__TASK DESCRIPTION__: Please set down, with no changes, every line of the material below from the one containing "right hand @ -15" through the end. Skip the pictures.

__STORED DATA__:
::::::::::

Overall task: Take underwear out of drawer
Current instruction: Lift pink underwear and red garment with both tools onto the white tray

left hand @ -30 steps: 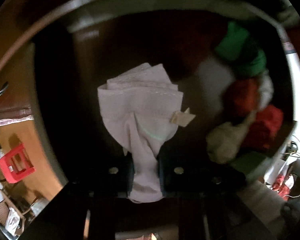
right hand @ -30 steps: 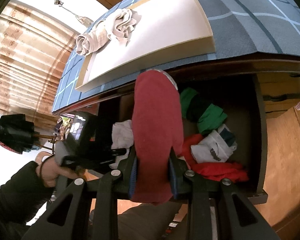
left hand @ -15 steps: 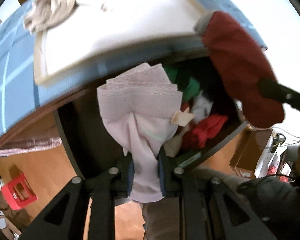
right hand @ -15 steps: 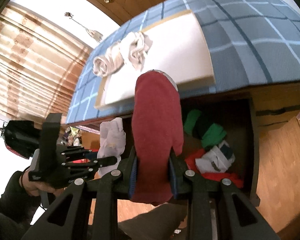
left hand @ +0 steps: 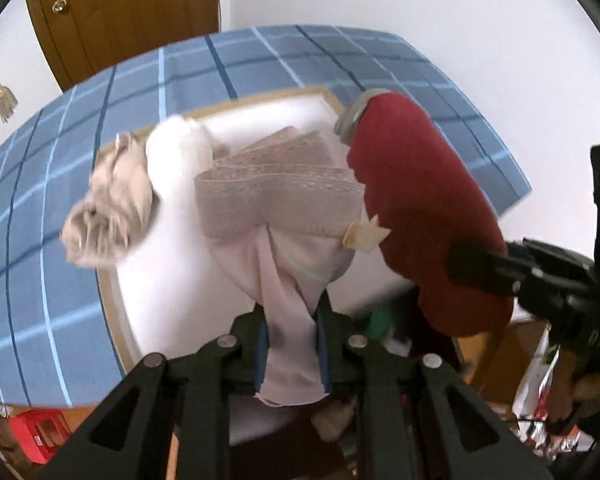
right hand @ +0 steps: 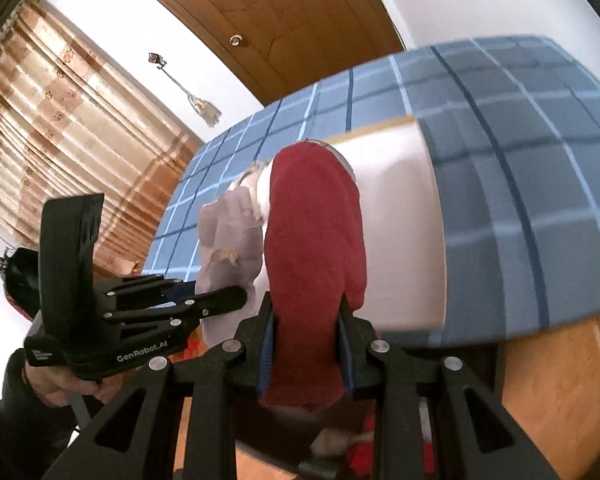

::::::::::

__COMPLETED TASK__:
right hand @ -15 steps: 
left hand @ +0 steps: 
right hand @ +0 steps: 

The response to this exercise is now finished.